The attacks are causing consternation not only for businesses, university researchers and law enforcement authorities but also for mainstream environmental groups, who fear that the vandalism is undermining legitimate grievances.

"I loathe S.U.V.'s; I have deep concerns about genetic engineering," said Chip Giller, editor of www.gristmagazine.com, the online journal of the Earth Day Network, based in Seattle. "I understand the anger."

"But these attacks aren't constructive," Mr. Giller said. "They're not winning any converts to the cause. They're not environmentalism. They're vandalism."

State and federal authorities say that in addition to the recent fires at the University of Washington and on an Oregon poplar farm, they are investigating at least a dozen other incidents of suspected eco-sabotage in the Northwest in recent months.

Many of the acts are thought to be tied in some fashion to the Earth Liberation Front, a loosely organized network of protesters.

After the fire at the car dealership in Eugene, Craig Rosebraugh, who calls himself a spokesman for the North American Earth Liberation Front press office, said he had received an "anonymous communiqué" from someone who claimed responsibility for the fire.

"Gas-guzzling S.U.V.'s are at the forefront of this vile, imperialistic culture's caravan towards self-destruction," said the statement, which Mr. Rosebraugh said had been delivered to him electronically. "We can no longer allow the rich to parade around in their armored existence, leaving a wasteland behind in their tire tracks."

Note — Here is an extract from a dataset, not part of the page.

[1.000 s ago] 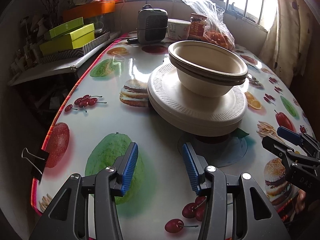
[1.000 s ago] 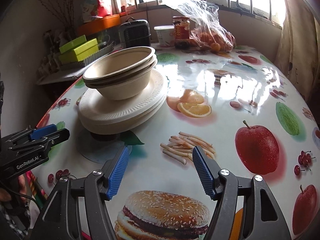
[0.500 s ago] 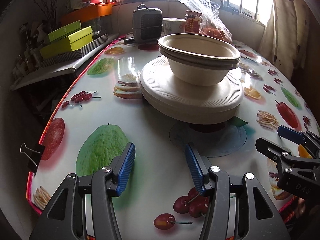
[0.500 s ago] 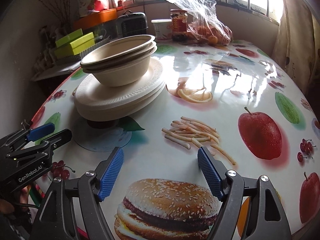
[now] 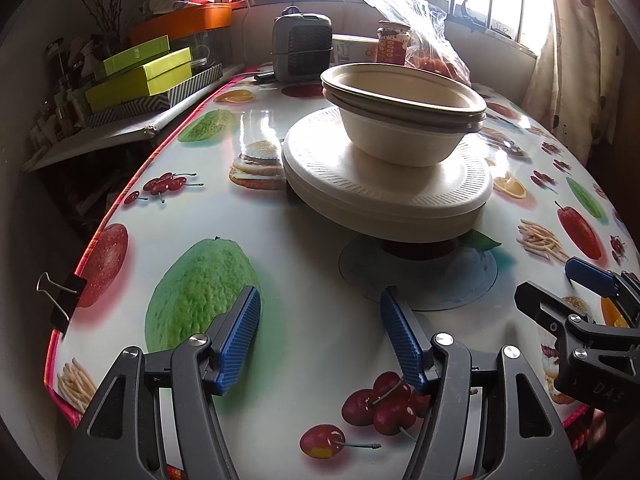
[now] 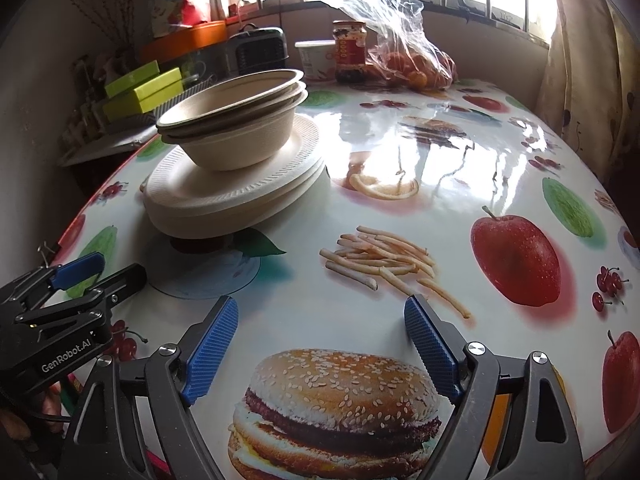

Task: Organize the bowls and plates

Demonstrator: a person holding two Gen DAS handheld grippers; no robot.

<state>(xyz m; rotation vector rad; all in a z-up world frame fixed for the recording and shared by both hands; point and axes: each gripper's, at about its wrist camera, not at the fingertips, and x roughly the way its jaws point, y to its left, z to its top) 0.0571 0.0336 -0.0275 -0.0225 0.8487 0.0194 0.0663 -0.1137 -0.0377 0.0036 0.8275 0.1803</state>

Steve Romania, the owner of the dealership in Eugene named for his father, Joe, said he was bewildered both by the two attacks on his business and the steps he has had to take as a result.

"I've put up a fence around the lot and had to hire extra security," Mr. Romania said. "This is a car dealership. We're not General Motors. We're just a small, family-owned business that's been in this location for 40 years. I still can't understand why we're a target."

While small-business owners are ratcheting up security, the Federal Bureau of Investigation is not only offering tips on deterring potential vandalism but is doing so to an ever- growing pool of companies.

"It used to be just mink farmers and logging companies, but now the target industries are expanding," explained Beth Anne Steele, a spokeswoman for the F.B.I. in Portland. "Now it's tree farms, research facilities, housing developments, anything to do with animals."